Asesinar a Mozart o resucitar a Kant
Es una muy insólita imagen de Europa la que en estos momentos ofrecen sus presidentes: Schmidt, glosando eruditamente la teoría -de la moral kantiana; Giscard, releyendo en su versallesco palacio la edición príncipe del Emilio de Rousseau con fines claramente electorales; Pertini, disertando en sus horas libres acerca del barroco tardío, y Calvo Sotelo, interpretando a Mozart entre susto golpista y escalada terrorista.Parece como si la avasalladora irrupción del séptimo arte en la Casa Blanca hubiese desatado entre los gobernantes europeos, como reacción primaria, el Puror por la estética ilustrada. Frente a la cultura maniquea y brutal del western que nos propone Reagan, aquí están, a modo de respuestas, las muy sutiles exquisiteces racionalistas del siglo XVIII, parecen decirnos. Incluso las recientes declaraciones cosmopolitas de la reina Beatriz de Holanda sobre el peligro de las ilusiones nacionalistas tienen rancio sabor kantiano. Me refiero, lógicamente, al Kant de las Ideas para una historia universal desde elpunto de vista cosmopolita, en donde el filósofo de Königsberg propone una generosa Sociedad de Naciones que todavía parece una lejana utopía para el muy mercantilista espíritu comunitario.

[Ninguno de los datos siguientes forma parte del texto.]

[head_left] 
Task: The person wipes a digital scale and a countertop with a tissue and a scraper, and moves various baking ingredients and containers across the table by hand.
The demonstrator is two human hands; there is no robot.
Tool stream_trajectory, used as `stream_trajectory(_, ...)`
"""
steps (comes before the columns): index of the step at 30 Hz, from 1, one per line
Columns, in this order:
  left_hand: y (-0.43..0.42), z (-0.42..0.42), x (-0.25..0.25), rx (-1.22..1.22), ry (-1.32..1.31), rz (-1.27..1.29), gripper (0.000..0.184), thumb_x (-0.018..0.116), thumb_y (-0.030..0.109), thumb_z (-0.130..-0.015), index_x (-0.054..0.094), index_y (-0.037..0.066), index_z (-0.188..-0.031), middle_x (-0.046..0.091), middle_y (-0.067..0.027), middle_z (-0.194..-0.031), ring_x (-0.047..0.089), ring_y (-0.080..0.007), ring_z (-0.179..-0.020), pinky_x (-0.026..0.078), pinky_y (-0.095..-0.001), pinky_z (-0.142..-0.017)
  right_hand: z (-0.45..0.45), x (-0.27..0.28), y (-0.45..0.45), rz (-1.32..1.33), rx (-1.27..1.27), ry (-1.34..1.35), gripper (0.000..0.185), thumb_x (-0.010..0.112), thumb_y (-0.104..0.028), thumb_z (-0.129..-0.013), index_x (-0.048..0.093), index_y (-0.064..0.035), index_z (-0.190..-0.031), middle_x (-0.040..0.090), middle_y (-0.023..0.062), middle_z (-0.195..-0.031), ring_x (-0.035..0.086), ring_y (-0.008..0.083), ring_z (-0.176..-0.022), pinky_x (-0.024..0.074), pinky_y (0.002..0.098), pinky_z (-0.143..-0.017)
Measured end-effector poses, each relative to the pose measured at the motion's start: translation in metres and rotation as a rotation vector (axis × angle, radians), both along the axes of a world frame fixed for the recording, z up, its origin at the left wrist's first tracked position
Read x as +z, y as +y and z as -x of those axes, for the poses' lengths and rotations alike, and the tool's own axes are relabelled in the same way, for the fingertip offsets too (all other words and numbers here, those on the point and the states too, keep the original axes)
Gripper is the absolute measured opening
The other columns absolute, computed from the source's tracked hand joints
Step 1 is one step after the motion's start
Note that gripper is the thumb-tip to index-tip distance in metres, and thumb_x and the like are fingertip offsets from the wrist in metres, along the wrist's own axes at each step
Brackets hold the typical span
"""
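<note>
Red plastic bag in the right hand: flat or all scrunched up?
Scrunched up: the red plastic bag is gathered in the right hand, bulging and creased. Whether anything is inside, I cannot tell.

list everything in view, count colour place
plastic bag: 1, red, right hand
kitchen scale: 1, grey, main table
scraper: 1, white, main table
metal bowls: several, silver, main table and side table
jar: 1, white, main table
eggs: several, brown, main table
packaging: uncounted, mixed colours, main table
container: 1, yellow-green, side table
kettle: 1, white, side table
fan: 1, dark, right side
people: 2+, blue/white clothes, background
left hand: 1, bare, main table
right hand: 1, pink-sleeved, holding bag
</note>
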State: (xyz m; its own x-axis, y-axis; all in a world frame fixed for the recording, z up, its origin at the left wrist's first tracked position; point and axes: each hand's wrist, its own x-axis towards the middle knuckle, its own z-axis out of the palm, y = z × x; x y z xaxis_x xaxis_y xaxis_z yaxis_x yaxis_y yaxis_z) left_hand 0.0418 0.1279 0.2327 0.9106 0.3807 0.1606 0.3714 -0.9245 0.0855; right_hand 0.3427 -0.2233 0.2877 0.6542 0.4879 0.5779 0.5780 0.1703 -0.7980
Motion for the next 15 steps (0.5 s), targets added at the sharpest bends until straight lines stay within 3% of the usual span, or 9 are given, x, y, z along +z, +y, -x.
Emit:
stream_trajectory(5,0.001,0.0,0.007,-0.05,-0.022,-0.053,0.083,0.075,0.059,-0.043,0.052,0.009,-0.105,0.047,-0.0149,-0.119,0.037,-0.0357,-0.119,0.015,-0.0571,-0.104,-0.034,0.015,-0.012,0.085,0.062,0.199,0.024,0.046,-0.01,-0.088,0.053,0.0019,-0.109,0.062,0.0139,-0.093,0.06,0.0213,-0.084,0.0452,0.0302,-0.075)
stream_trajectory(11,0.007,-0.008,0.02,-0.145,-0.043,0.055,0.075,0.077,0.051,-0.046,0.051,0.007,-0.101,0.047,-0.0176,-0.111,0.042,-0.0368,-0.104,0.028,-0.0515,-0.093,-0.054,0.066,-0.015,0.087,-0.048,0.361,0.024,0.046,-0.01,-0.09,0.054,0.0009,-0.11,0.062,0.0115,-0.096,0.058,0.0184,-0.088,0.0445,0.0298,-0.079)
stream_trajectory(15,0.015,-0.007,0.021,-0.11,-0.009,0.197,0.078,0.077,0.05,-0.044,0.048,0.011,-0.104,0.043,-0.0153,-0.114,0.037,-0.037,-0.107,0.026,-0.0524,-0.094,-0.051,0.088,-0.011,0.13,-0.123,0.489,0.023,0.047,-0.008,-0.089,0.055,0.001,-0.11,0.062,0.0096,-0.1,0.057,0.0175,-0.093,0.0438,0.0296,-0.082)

El problema estaría en saber si Kant, Mozart, Rousseau o los arquitectos italianos que construyeron la escalinata de Piazza di Espagna y la Fontana de Trevi suscribirían las versiones que de sus obras hacen los líderes políticos europeos en sus memorables ratos de ocio. Sobre todo, si Mozart suscribiría las interpretaciones del piano blanco de nuestro hombre en la Moncloa.
De todas las maneras, hay que admitir que la presencia del canciller socialdemócrata en el grave bicentenario de la Crítica de la razón pura, rodeado por lbs más célebres especialistas en el arte vasto y complejo de la exégesis del pensamiento kantiano, sitúa al alemán muy por encima de sus colegas en el ranking de las aficiones ilustradas y dieciochescas.

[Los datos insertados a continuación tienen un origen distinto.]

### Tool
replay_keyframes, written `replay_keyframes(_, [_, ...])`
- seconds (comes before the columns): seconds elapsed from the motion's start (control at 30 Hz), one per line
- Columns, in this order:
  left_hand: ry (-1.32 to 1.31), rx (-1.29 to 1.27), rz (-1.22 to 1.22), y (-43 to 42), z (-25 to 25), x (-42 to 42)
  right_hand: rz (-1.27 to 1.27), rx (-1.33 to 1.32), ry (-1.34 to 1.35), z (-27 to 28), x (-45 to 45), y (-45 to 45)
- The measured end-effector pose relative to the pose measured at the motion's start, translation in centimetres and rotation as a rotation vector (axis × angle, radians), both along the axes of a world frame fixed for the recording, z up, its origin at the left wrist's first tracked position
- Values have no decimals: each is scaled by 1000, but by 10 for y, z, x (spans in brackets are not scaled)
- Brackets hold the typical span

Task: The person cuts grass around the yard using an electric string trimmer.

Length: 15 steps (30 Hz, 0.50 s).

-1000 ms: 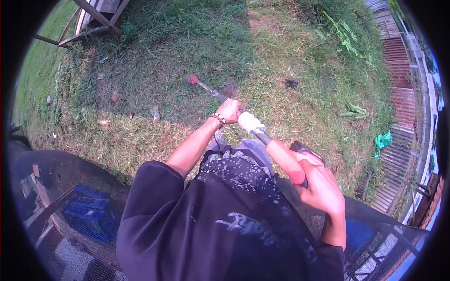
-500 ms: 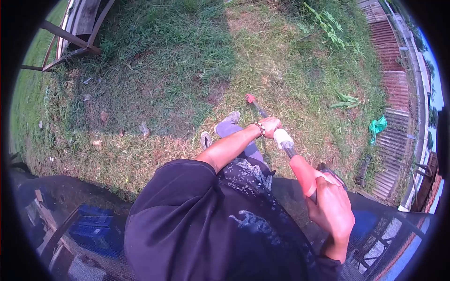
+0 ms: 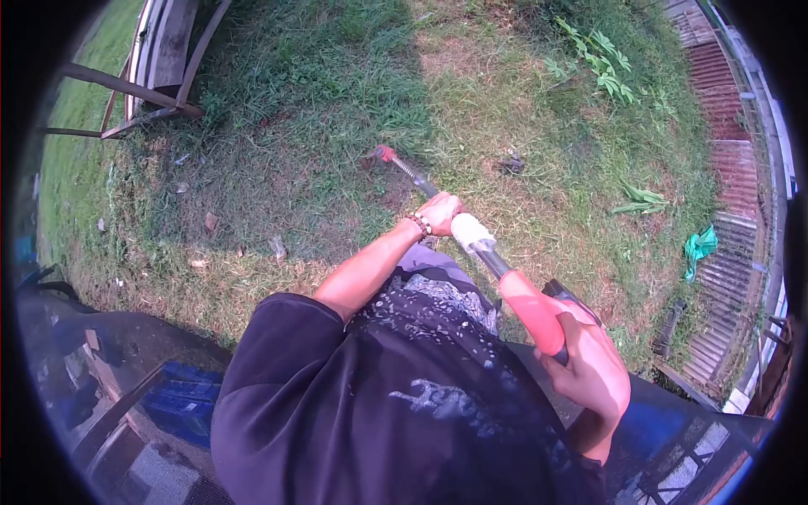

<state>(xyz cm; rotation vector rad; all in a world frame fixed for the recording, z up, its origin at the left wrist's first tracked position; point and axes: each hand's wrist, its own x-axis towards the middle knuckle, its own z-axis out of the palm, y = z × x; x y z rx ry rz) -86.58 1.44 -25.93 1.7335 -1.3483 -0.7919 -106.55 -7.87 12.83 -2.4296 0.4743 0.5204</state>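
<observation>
best to steer the long-handled tool (image 3: 480, 242) with both hands, guiding its red head (image 3: 385, 153) low and level, clear of the legs (image 3: 433, 261). slants forward over shaded grass (image 3: 311, 177), grey in the shaft (image 3: 493, 264), ragged white at the wrap (image 3: 471, 231), orange-red at the rear grip (image 3: 534, 313). clasped by left hand (image 3: 441, 213) just ahead of the wrap, by right hand (image 3: 593, 370) at the rear grip's back end; note green cloth (image 3: 699, 246) beside corrugated sheets (image 3: 732, 181), off right.

Sunlit grassy ground (image 3: 492, 101), shadow (image 3: 311, 118) across left; rusty corrugated sheets (image 3: 736, 172) right; wooden frame (image 3: 126, 86) upper left.
</observation>
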Motion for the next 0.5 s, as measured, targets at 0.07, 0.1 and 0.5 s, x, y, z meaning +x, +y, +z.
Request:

No tenemos remedio. Después del enorme esfuerzo histórico que supuso haber pasado de aquella Marina que tanto seducía a Franco al Papillon que fascinaba a Suárez y, ahora, al Mozart que aporrea Calvo Sotelo, cuando ya estábamos a punto de rozar la normalidad del poder ejecutivo en asuntos estéticos, llega el canciler Schmidt y eleva el listón a las prestigiosas alturas académicas de la Crítica de la razón pura, dejándonos en evidencia con el piano del presidente, que más que para sonatas barrocas parece especialmente diseñado para un remake de la famosa secuencia amorosa del bar de Casablanca.
Lo dijo el propio Kant: «La música es el placer inocente de los sentimientos»; mientras que la filosofía encarna «la dignidad absoluta, al ser la ciencia de los fines últimos de la razón humana».
Pero hay algo más trascendental en la odiosa pero inevitable comparación. Nos hablan estos días, incesantemente, de los sonidos decimonónicos de los últimos acontecimientos, cuando el caso es que ni siquiera la situación llega a dieciochesca por mucha sonata de Mozart que le echemos a la banda sonora. Tal y como está el patio -me refiero al patio de los cuarteles, naturalmente-, sería una provocación tremenda en estos momentos que el jefe del Ejecutivo español se declarara en público, al igual que el canciller alemán, ferviente admirador de la moral kantiana. Pronto acabaría sabiéndose, porque estas cosas no pueden ocultarse por mucho tiempo, que el tal Kant practicaba y recomendaba el pacifismo, el antimilitarismo y el antipatrioterismo, era partidario de una monarquía republicana, ferviente defensor de los aún pefigrosos ideales de la Revolución Francesa y, como nos recuerda Jachmann, su biólogo, acariciaba «... la idea de una Constitución perfecta, con el mismo deleite de un científico natural que observara un experimento para confirmar una hipótesis importante». Pensándolo bien, mejor asesinar a Mozart que resucitar a Kant para que tengamos la fiesta en paz.